━━━ Source material ━━━

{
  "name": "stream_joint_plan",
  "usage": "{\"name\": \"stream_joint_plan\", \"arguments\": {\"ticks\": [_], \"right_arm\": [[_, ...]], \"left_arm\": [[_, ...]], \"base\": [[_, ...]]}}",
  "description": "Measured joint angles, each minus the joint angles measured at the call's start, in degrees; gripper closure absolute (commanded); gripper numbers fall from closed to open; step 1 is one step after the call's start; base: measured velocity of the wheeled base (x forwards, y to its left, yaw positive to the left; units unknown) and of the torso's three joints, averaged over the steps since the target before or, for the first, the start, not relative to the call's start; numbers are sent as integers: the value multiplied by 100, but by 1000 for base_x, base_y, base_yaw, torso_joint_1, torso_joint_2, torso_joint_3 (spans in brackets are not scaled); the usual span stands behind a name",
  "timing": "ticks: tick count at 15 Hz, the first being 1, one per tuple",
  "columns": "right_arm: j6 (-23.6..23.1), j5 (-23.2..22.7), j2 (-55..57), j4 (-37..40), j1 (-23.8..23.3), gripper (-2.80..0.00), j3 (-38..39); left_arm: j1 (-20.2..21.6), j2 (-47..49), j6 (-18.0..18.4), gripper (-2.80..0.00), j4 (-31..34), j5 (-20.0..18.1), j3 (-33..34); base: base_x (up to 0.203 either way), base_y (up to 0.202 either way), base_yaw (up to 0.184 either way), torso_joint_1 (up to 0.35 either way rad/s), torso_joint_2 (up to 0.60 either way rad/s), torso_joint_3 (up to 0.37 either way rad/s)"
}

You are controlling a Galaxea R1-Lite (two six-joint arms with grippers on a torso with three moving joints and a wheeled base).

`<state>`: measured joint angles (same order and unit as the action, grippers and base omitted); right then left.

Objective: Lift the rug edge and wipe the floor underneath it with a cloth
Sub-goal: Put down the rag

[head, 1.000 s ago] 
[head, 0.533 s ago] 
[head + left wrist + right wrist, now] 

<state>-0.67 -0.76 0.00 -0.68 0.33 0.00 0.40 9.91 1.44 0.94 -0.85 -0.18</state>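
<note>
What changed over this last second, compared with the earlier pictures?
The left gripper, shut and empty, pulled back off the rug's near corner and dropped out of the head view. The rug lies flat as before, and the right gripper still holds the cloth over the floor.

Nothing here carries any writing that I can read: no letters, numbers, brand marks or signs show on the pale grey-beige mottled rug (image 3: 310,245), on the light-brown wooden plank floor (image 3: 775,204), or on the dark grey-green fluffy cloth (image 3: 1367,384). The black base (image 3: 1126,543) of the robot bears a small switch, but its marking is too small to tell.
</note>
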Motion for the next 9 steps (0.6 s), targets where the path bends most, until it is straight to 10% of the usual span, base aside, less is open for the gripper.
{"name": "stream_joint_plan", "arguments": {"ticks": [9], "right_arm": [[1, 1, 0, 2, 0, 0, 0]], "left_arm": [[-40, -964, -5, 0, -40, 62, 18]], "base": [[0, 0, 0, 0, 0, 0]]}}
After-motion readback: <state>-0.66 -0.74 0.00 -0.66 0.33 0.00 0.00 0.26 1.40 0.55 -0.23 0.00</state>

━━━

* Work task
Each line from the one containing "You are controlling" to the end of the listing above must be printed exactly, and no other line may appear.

* Exercise response
You are controlling a Galaxea R1-Lite (two six-joint arms with grippers on a torso with three moving joints and a wheeled base).

`<state>`: measured joint angles (same order and unit as the action, grippers and base omitted); right then left.

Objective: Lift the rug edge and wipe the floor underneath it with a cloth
Sub-goal: Put down the rag

[head, 1.000 s ago] 
[head, 0.533 s ago] 
[head + left wrist + right wrist, now] 

<state>-0.67 -0.76 0.00 -0.68 0.33 0.00 0.40 9.91 1.44 0.94 -0.85 -0.18</state>
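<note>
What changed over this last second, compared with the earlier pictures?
The left gripper, shut and empty, pulled back off the rug's near corner and dropped out of the head view. The rug lies flat as before, and the right gripper still holds the cloth over the floor.

Nothing here carries any writing that I can read: no letters, numbers, brand marks or signs show on the pale grey-beige mottled rug (image 3: 310,245), on the light-brown wooden plank floor (image 3: 775,204), or on the dark grey-green fluffy cloth (image 3: 1367,384). The black base (image 3: 1126,543) of the robot bears a small switch, but its marking is too small to tell.
</note>
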Motion for the next 9 steps (0.6 s), targets where the path bends most, until it is straight to 10% of the usual span, base aside, less is open for the gripper.
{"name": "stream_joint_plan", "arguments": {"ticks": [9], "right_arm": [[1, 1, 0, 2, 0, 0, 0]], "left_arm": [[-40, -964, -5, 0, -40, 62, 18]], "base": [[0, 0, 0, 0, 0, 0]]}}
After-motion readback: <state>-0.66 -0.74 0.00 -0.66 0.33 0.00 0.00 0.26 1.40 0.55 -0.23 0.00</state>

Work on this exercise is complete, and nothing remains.